At the beginning of this year’s session, Republican lawmakers shoveled dirt for a ceremonial “groundbreaking” at a press conference promoting housing legislation, Jan. 13. 2026. Photo provided Liam Niemeyer | Kentucky Lantern

In the final hours of this year’s legislative session, Republicans sent more legislation to the governor but failed to pass bills aimed at tackling the state’s housing shortage and protecting ratepayers from bearing the costs of supplying electricity to data centers.

The legislature also restored funding to public universities that it had earlier cut.

Lawmakers ended the 2026 session Wednesday evening without reaching agreement on Senate Bill 9, an omnibus housing bill supported by affordable housing advocates and the state Chamber of Commerce.

A sticking point in negotiations was a controversial provision that would largely block local governments from regulating short-term rentals such as Airbnbs. 

Sen. Robby Mills, R-Henderson, SB 9’s sponsor, told the Lantern he was “slightly disappointed” the legislation failed but that lawmakers would continue to talk about housing, including short-term rental regulations, throughout this year. 

Mills waits behind a sign during a press conference on housing legislation.
In January, at a pro-housing rally, Sen. Robby Mills, R-Henderson, said legislation to tackle the housing shortage should be moving soon. But when the session ended just before midnight Wednesday, an omnibus housing bill had died. (Kentucky Lantern photo by Liam Niemeyer)

“I’ve been around here long enough to know that you can’t get personally attached to issues, and sometimes it takes multiple sessions to pass something,” Mills said.

Among SB 9’s provisions were a reduction in required parking minimums for housing developments, incentive programs for residential housing development and expungement of eviction records for individuals whose eviction cases were dismissed. The bill had grown substantially in size in the final days of the session, picking up the provision that would have prevented local governments from regulating the density and number of short-term rentals. 

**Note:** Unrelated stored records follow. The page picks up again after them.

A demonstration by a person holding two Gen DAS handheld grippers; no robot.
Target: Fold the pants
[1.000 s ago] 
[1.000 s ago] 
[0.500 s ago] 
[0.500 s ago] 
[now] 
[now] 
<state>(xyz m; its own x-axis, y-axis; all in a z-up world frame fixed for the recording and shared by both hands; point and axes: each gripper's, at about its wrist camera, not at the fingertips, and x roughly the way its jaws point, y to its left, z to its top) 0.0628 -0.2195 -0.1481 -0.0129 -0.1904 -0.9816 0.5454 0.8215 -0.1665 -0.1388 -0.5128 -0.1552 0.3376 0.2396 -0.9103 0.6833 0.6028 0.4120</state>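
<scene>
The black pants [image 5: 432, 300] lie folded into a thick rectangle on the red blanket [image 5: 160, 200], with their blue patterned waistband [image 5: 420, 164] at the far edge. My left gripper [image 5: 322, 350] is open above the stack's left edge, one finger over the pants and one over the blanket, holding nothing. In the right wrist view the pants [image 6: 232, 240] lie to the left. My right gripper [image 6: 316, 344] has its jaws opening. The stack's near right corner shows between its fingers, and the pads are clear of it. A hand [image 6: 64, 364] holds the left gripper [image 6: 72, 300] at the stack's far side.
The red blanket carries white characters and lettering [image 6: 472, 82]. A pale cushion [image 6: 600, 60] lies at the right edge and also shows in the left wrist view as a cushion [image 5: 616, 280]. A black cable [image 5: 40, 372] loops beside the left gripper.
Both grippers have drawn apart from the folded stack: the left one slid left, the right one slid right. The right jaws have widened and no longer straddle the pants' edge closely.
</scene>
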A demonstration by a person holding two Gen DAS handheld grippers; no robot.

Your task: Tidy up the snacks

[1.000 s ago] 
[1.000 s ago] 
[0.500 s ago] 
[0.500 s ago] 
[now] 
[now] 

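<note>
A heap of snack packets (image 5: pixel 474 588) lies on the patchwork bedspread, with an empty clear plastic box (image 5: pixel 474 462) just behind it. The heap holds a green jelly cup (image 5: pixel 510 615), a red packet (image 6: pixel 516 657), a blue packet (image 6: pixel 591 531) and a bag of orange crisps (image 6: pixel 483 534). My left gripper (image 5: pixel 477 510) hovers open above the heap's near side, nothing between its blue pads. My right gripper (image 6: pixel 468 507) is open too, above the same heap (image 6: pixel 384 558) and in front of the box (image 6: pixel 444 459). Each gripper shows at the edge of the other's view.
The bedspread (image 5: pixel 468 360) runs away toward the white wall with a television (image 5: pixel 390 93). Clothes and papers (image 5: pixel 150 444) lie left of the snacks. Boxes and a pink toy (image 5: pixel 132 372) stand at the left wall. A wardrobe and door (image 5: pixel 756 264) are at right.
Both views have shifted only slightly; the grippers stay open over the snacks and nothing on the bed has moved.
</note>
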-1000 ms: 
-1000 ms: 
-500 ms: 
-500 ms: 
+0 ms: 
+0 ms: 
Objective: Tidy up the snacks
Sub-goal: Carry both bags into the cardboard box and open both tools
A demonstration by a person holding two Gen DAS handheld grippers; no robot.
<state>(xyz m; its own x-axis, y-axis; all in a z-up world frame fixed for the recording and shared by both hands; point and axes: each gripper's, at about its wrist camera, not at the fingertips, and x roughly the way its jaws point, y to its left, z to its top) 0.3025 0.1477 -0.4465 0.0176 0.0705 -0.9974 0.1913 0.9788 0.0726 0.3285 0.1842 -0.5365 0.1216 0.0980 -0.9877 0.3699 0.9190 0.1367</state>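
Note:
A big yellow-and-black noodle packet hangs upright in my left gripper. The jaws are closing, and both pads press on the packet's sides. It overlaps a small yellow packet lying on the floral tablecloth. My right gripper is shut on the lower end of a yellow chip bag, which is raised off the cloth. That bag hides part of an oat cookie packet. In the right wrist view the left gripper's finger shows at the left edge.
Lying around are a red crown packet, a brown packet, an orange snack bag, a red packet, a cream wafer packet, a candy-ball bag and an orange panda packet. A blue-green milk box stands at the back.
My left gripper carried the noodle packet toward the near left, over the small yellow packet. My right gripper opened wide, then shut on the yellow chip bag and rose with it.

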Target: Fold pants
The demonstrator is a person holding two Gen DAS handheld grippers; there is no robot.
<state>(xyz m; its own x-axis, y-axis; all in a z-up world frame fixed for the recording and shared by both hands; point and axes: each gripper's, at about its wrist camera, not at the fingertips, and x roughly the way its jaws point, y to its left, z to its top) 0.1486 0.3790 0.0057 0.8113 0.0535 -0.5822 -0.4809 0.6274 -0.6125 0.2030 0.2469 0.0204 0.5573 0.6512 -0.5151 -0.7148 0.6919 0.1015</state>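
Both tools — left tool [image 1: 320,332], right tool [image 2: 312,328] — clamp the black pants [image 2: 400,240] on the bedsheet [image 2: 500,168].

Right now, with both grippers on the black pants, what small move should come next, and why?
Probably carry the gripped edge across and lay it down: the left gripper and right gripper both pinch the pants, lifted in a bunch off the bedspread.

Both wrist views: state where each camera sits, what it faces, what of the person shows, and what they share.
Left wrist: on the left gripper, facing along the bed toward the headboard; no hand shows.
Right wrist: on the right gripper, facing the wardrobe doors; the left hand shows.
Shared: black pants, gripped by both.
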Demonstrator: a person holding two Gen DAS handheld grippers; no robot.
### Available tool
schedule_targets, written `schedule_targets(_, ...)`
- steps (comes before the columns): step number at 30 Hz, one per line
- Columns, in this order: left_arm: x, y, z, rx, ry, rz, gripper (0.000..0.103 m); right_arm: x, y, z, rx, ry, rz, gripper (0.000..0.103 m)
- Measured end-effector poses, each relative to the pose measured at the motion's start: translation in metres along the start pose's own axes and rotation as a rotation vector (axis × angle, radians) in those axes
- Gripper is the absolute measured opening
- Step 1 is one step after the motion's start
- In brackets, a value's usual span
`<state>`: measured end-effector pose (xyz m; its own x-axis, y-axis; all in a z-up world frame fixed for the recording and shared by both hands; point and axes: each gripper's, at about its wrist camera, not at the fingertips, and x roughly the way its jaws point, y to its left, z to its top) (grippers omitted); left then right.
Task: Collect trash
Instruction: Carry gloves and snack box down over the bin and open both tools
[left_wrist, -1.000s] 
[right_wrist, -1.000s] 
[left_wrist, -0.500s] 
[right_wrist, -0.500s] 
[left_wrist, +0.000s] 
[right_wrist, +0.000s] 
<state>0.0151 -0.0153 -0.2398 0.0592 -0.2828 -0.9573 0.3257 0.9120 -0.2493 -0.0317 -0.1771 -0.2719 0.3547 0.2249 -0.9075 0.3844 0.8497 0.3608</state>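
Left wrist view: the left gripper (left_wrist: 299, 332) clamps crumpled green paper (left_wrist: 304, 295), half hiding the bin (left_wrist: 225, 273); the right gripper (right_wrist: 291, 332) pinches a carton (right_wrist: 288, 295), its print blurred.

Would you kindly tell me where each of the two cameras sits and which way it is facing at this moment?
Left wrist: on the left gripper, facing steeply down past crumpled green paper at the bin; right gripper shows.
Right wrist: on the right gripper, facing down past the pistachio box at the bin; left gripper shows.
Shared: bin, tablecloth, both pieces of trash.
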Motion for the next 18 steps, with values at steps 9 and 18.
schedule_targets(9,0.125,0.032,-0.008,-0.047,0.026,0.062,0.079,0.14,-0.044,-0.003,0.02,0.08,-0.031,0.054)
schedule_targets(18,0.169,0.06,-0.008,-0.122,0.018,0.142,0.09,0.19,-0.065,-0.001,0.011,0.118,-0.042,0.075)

Mills told the Lantern the primary barrier to the bill was the local preemption on short-term rental regulation. A veto of the legislation by Democratic Gov. Andy Beshear would have killed the bill for the year because lawmakers would not have an opportunity to come back and override the veto. 

SB 9’s supporters included the advocacy nonprofit Homeless and Housing Coalition of Kentucky and the conservative advocacy group Americans for Prosperity Kentucky. 

Heather LeMire, Americans for Prosperity Kentucky director, in a statement said the Kentucky Senate had “chosen politics over the people and passivity over good policy.” 

“The people of Kentucky deserve a better shot at the American Dream through homeownership. As lawmakers return to their districts without making meaningful progress, hardworking families will continue to endure a severe housing shortage and affordability crisis,” LeMire said. 

Mills pointed to other bills the legislature has passed,, including one sponsored by Sen. Keturah Herron, D-Louisville, that clears barriers to develop environmentally remediated land, as evidence that the legislature took some action on housing issues. 

“I don’t think we totally whiffed,” Mills said. “I think you’ll continue to hear people talking about affordability and housing over the interim.” 

Data center measure fails on final day

Another proposal that didn’t make it to the governor’s desk was sponsored by Rep. Josh Bray, R-Mount Vernon, seeking to ensure the costs of infrastructure and service to meet the demands of power-intensive data centers would not be borne by other ratepayers. Bray’s House Bill 593 cleared the House in March but stalled in the Senate. 

Rep. Josh Bray, R-Mount Vernon (LRC Public Information)

The bill would have required utilities to issue regulations for prospective data center customers and ensure that a contract between a data center and a utility prevents “the subsidization of data center customers by non-data center customers through rates or by any other means.” 

Investor-owned utility Louisville Gas and Electric and Kentucky Utilities (LG&E and KU) and nonprofit utility East Kentucky Power Cooperative (EKPC) have received approval from the Kentucky Public Service Commission for rules and rates for data centers with high power demands.

Bray’s proposals were added to Senate Bill 197 in late March in a legislative committee meeting but then stripped from the bill by a committee on Wednesday. SB 197 passed through the legislature Wednesday evening without the data center proposals. 

Bray told reporters that “the Senate in general” was the reason his proposals didn’t pass, mentioning that LG&E and KU “didn’t like it” either. 

Kentucky Senate President Robert Stivers, R-Manchester, told reporters Wednesday evening, citing the work the Kentucky Public Service Commission had already done to approve data center tariffs for EKPC and LG&E and KU, that data center regulations are set up differently because nonprofit utilities and for-profit utilities “have different mechanisms for which they operate and fund themselves.” 

“I talked to Josh Bray. I understand what he was doing,” Stivers said. “It’s a coming issue, and so we need to make sure we do it the correct way.”

He said Kentucky Public Service Commission Chair Angie Hatton and “the people of the PSC have done  a good job” with data center regulations so far.